The sensory analysis indicated that, although the signs of alteration and deterioration did not start until 8–10 days of storage at 4–16 °C, respectively, the loss of freshness and quality of the seaweed under the conditions studied were observed from the first days of storage onwards. Its sensory characteristics were those that evolved most rapidly, both by enzymatic and microbial activity. These results and those obtained in the physicochemical analyses, could establish the shelf life of UR at one week stored at 4 °C. However, the sensory modifications suffered by the seaweed will condition its use, shortening this period for certain applications, especially culinary.

4. Conclusions

The physical, chemical, microbiological, and sensory parameters used in this study indicate a loss of quality and freshness of the seaweed over time, as well as initial symptoms of deterioration. The quality of UR was better preserved at 4 °C, rather than at 16 °C, slowing down both the enzymatic and microbial activity responsible for the deterioration. The pH, the percentage of exudate, as well as the changes in color and texture indicate a loss of seaweed freshness correlated with the increase of microbial cells and the sensory analysis. However, the TVB-N and the TMA-N, are useful chemical parameters to determine the degradation of fresh seaweed by microbial activity and responsible for the sensory characteristics of deterioration during storage, as well as the variation of the pH. Furthermore, although the microbial cell count does not indicate the type of microorganism causing the alterations developed in the medium, it is a quick and simple parameter to determine the microbial load and its possible effect on the seaweeds.

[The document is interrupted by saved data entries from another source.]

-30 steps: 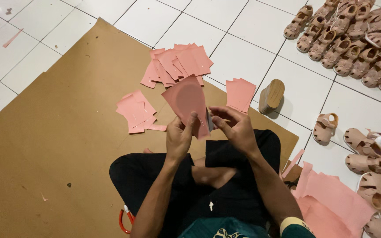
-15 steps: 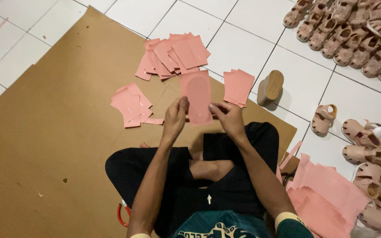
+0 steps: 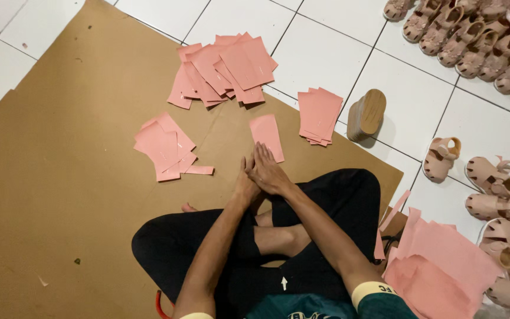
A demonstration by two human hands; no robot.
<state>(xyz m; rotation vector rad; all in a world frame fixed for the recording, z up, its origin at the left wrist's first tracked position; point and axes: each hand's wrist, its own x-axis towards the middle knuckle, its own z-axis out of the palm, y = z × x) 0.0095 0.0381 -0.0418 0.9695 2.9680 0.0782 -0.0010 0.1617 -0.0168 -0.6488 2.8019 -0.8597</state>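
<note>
Resting together on the brown cardboard sheet, the left hand and the right hand touch each other just below a single pink paper piece, the fingers of both lying flat and close together, gripping nothing. That piece lies flat on the cardboard, between a small pink stack to the left and another pink stack to the right, with a larger pink pile beyond it. Near the cardboard's edge a wooden block stands on the white tiled floor, with beige sandals farther off.

At twelve o'clock we've got a fanned pink card pile, a wooden block at one, and beige sandals lined up on white floor tiles at two.
</note>
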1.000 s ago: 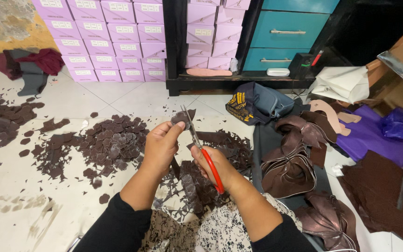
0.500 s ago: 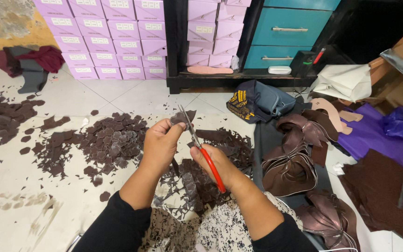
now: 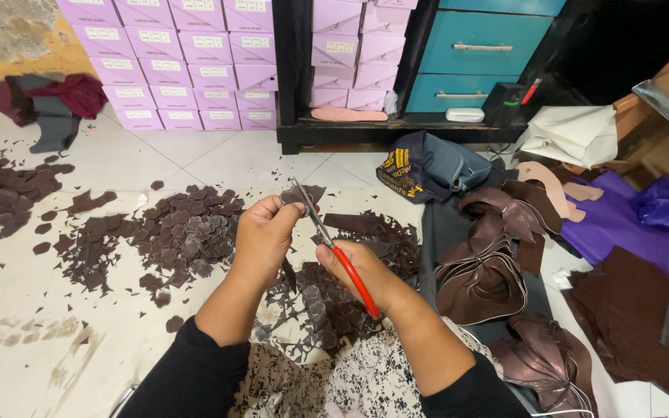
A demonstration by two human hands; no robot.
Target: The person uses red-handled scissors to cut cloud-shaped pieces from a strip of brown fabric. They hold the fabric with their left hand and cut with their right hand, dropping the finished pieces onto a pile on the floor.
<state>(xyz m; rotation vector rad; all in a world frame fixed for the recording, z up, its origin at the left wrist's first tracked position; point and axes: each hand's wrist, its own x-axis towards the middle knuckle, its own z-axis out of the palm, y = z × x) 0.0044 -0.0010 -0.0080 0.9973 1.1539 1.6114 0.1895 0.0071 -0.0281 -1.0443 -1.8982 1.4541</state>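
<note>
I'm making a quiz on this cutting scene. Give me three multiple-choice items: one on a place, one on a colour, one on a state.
1. Where do the stacked boxes stand?
A. Against the back wall, left
B. On the person's lap
C. On the purple sheet

2. What colour are the scissor handles?
A. Blue
B. Red
C. Green

3. What is the left hand doing?
A. Resting flat on the floor
B. Pinching a small dark piece at the blades
C. Gripping a drawer handle

Answers:
1 A: the lilac boxes are piled by the wall at upper left.
2 B: the handles in the right hand are red.
3 B: its fingertips hold the brown piece up against the scissor blades, above the scraps.
</note>
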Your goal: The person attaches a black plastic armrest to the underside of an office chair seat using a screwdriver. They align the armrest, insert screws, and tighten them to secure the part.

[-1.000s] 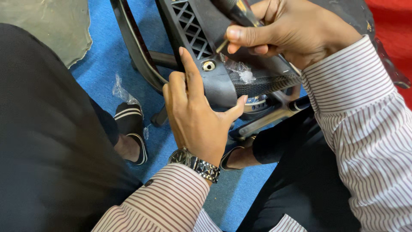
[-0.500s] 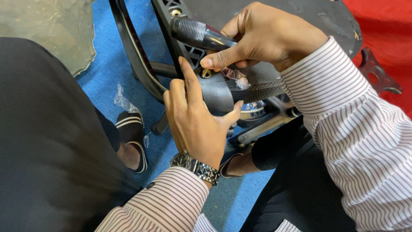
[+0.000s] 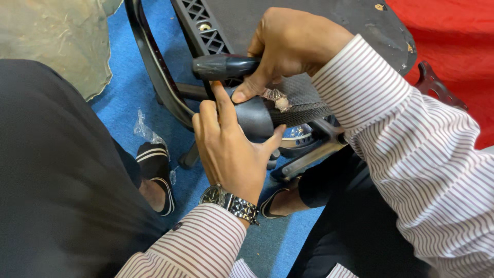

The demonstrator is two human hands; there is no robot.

Although the sensory characteristics should remain unchanged during the shelf life of a product, with these results, the shelf life of UR stored at 4 °C can be established at one week. However, after 7 days some modifications on its physical and mainly sensory characteristics are already observed, and can condition its use in culinary applications or development of products from fresh seaweed. In summary, this study provides useful information about the changes in quality and freshness of UR during its storage in refrigeration and the most appropriate methods for its determination and establishment of its shelf life.